Notes from the Mad Scientists' Home
Nov. 16th, 2006 11:42 amI work at a Mad Scientists' Home.
The following e-mail just flitted around the entire Institute:
Hi everyone,
I would like to know if somebody can provide me with the pRL/CMV plasmid to normalize luciferase activity.
Thank you for your attention,
Sincerely
P— D—
Y'know what this medical technobabble means?
It means he's Doing Stuff with and to glow-in-the-dark mice.
Over and above the actively luminescent mice, we have many more flourescent ones as well, that glow under blacklights (flouresce) in an array of natural, yet nurglish, colors from red to blue.
But why make with the mad crazy transgenic science and make glow-in-the-conditionally-dark mice, thus bringing ever closer the zombie revolution?
It's about DNA, which most of you know in a vaguely fuzzy way as that whole genetic blueprint thing.
At the level we're talking about, consider it more like a player-piano roll, or a cookbook, only instead of music or meals, the job is to keep a catalog of proteins to churn out*. A recipe to churn out a protein will start with the moral equivalent of "MESSAGE BEGINS" for the self-replicating protein set, then the recipe for the actual protein, then the equivalent of "MESSAGE ENDS".
The recipe may be to make a very useful chemical, or one that's mostly useful but a smidge pear-shaped--and the ones that are a little wrong will, over time, cause failure in progressively higher systems. Here at the Mad Scientists' Home, we are very interested in the slightly wrong ones, as the slightly bad things they do appear to be significantly contributing factors towards the development of heart disease and the several neurodegenerative disorders, most famous of which is Munin's Bane†.
Now, the difference between the "perfectly fine" and "sorta wrong" proteins is down at the molecular level. And I admit, we have X-Ray crystallographers and all kinds of fine scientific equipment, but there had to be an easier way to figure this shit out.
And there is.
If you look back a couple entries, you can see that I posted some recipes recently. One was for carrot cake and frosting. The creation of the carrot cake and its frosting are independent of each other, but linked because they fell within the purview of the general recipe. What our mad scientists do is, somewhere in the recipe for the protein, they insert a bit that describes luminescence, flourescence, all that kind of thing. To touch back on the carrot cake, it means you've still got your cake, only now you'll be grinding out, not just cellular peptide cake, but cellular peptide cake with flourescent mint frosting‡.

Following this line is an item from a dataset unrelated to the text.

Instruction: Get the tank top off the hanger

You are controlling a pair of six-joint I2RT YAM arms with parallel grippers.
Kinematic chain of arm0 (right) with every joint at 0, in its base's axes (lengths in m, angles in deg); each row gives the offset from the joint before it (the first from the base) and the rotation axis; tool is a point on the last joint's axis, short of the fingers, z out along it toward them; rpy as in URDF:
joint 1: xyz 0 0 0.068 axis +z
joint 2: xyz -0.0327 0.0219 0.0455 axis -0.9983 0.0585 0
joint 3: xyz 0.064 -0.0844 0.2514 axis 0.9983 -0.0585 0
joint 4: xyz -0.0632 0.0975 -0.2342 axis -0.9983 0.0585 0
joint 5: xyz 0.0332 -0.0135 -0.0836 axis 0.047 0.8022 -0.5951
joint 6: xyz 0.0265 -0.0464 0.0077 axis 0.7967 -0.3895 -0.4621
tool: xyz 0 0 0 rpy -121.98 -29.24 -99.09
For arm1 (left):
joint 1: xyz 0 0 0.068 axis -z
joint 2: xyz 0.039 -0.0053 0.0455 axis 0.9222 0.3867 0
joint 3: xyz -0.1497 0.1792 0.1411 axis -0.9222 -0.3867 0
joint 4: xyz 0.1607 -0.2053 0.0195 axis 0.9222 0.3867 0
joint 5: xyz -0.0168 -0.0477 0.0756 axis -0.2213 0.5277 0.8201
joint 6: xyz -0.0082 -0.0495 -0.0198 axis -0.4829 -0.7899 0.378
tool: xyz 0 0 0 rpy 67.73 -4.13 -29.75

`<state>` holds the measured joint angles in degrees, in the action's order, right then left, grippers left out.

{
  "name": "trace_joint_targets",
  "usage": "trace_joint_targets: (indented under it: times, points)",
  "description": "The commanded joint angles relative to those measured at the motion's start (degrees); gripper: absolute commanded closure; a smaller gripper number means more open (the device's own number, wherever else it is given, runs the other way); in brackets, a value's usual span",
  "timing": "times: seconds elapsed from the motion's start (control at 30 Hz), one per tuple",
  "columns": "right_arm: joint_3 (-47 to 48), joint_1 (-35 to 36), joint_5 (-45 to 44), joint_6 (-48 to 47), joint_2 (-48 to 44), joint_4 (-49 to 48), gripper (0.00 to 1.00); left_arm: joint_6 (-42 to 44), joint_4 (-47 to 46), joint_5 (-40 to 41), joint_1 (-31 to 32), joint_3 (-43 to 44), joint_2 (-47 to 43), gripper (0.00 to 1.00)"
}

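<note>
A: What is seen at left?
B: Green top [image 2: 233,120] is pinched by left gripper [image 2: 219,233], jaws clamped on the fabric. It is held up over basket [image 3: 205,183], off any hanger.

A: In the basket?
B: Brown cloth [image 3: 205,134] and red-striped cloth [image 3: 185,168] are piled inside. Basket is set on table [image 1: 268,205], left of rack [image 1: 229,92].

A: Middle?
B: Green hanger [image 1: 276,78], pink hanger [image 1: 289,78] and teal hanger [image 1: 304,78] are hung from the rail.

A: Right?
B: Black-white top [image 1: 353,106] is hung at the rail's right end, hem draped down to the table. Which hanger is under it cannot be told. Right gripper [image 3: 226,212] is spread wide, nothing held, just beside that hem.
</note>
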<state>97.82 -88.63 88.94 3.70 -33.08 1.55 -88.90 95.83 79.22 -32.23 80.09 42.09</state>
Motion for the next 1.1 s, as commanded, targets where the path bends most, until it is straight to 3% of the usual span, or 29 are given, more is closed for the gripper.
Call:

Therefore, whenever the kinda-wrong protein is generated, you can tell, much later, by seeing which parts glow. Now that it comes in colors besides green, you can track multiple proteins at once. By "much later", however, I generally mean "after death, dissection, slicing into ridiculously thin pieces, and applying one of our fine microscopes", which is a lot of work but much easier to tell when, and where, the protein you care about was generated than when they didn't come in fun colors.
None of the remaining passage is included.